Biology is complex and fascinating but for a mathematical scientist, the barrier to entry may be hard given how many facts you need to know to get to the basics. Your collaborators should be those you feel comfortable asking questions and it should be a partnership. Finding good partners in science in general, but particularly in interdisciplinary fields, is key. Using forums such as group meetings to present your work, explain the math, and so on, are small but critical steps in lowering the jargon barrier that comes with interdisciplinary research.
What do you like to do in your spare time outside of work?

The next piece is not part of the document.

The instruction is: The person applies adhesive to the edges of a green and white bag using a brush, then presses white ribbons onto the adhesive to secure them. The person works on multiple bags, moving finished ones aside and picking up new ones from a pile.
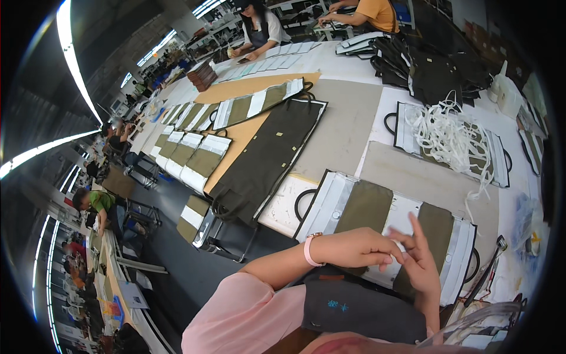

I have a full life outside of work – I have two children and at this stage much of our time is spent getting them to various activities. I enjoy a lot of recreational activities – knitting, reading fiction of various genres, running, and yoga. In the spirit of boundaries that I mentioned earlier, I’ve come to realize that various aspects of work can expand to take up all the available time. To avoid that from happening, sometimes, I’ll just mark personal time on the calendar to re-establish porous boundaries. This was a very useful trick while dealing with the worst of the pandemic.
Any final comments or advice?
Compared to when I was in graduate school, there are so many more resources available online, through journals, through society websites, and through social media. This is a powerful acknowledgement of how research is not a one-size-fits-all. Trainees can avail themselves of all these but sometimes having too many resources can also get overwhelming. I would advocate for some self-awareness. Please think about your working style, what type of mentoring best suits you and seek the necessary resources. Build your network of mentors, use your peers for peer-mentoring, and make sure you get the support you need. This is your journey. It needn’t look like mine or anyone else’s. And the final thing – if you have a seat at the table, then you have a voice at the table. Use it wisely.